Problem to solve
Your task is to find every line of the listing that includes "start" and copy it.

Data excerpt
------------------------------------------------------------------------

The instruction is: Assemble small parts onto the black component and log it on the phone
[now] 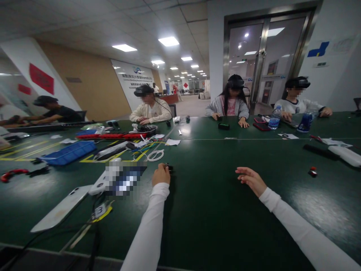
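My left hand (161, 174) is closed at the middle of the green table (208, 210), its fingers around a small black object (169, 168) that juts out on their right side. Most of that object is hidden, so its kind does not show. To the right, my right hand (252, 181) hovers over the table with its fingers apart and nothing in them. Left of my left hand lie a phone with a lit, blurred screen (128, 181) and a white device (107, 176). A coiled white cable (155, 155) rests just beyond that hand.
A blue tray (69, 152), a white phone-shaped slab (63, 209) and cables crowd the left. Several people with headsets sit around the table. Bottles (275, 117), a small red-and-black item (313, 172) and a white device (345, 155) stand or lie at right.
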### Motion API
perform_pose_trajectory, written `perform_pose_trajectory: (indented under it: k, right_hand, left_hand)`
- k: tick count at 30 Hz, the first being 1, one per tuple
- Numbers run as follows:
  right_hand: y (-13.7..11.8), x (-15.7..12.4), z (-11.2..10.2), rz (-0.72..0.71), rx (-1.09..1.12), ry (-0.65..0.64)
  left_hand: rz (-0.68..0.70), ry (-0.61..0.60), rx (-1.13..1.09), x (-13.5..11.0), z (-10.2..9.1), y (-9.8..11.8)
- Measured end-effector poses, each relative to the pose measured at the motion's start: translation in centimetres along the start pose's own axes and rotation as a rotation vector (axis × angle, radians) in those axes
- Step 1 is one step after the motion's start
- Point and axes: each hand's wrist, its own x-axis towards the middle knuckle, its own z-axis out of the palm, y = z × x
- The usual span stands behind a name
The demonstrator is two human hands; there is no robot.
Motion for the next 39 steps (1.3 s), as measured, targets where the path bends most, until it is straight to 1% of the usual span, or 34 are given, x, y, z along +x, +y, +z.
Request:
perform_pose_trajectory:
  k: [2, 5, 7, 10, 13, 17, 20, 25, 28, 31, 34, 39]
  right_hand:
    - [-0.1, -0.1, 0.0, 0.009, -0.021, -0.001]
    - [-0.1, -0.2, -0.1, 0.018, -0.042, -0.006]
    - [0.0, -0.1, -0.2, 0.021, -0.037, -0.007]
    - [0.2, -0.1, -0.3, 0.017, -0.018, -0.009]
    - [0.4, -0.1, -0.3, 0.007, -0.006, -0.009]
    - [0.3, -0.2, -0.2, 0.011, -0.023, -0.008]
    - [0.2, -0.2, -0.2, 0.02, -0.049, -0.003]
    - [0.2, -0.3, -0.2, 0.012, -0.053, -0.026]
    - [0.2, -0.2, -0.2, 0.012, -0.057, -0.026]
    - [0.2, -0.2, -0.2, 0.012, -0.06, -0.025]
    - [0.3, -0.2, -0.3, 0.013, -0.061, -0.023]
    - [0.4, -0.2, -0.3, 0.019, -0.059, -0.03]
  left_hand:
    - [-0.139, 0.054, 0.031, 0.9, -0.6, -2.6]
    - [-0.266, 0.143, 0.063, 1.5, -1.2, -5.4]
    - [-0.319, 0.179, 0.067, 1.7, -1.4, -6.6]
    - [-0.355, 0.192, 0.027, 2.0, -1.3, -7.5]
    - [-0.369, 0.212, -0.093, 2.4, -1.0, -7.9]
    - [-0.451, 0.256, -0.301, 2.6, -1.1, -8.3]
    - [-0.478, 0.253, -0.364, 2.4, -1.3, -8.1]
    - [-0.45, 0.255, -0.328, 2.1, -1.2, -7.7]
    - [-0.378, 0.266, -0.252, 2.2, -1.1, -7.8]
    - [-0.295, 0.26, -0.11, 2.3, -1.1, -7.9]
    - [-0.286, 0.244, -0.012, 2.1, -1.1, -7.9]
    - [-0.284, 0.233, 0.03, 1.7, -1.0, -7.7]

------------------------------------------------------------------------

Response to the task
- Measured end-effector poses, each relative to the pose measured at the motion's start: translation in centimetres along the start pose's own axes and rotation as a rotation vector (axis × angle, radians) in those axes
- Step 1 is one step after the motion's start

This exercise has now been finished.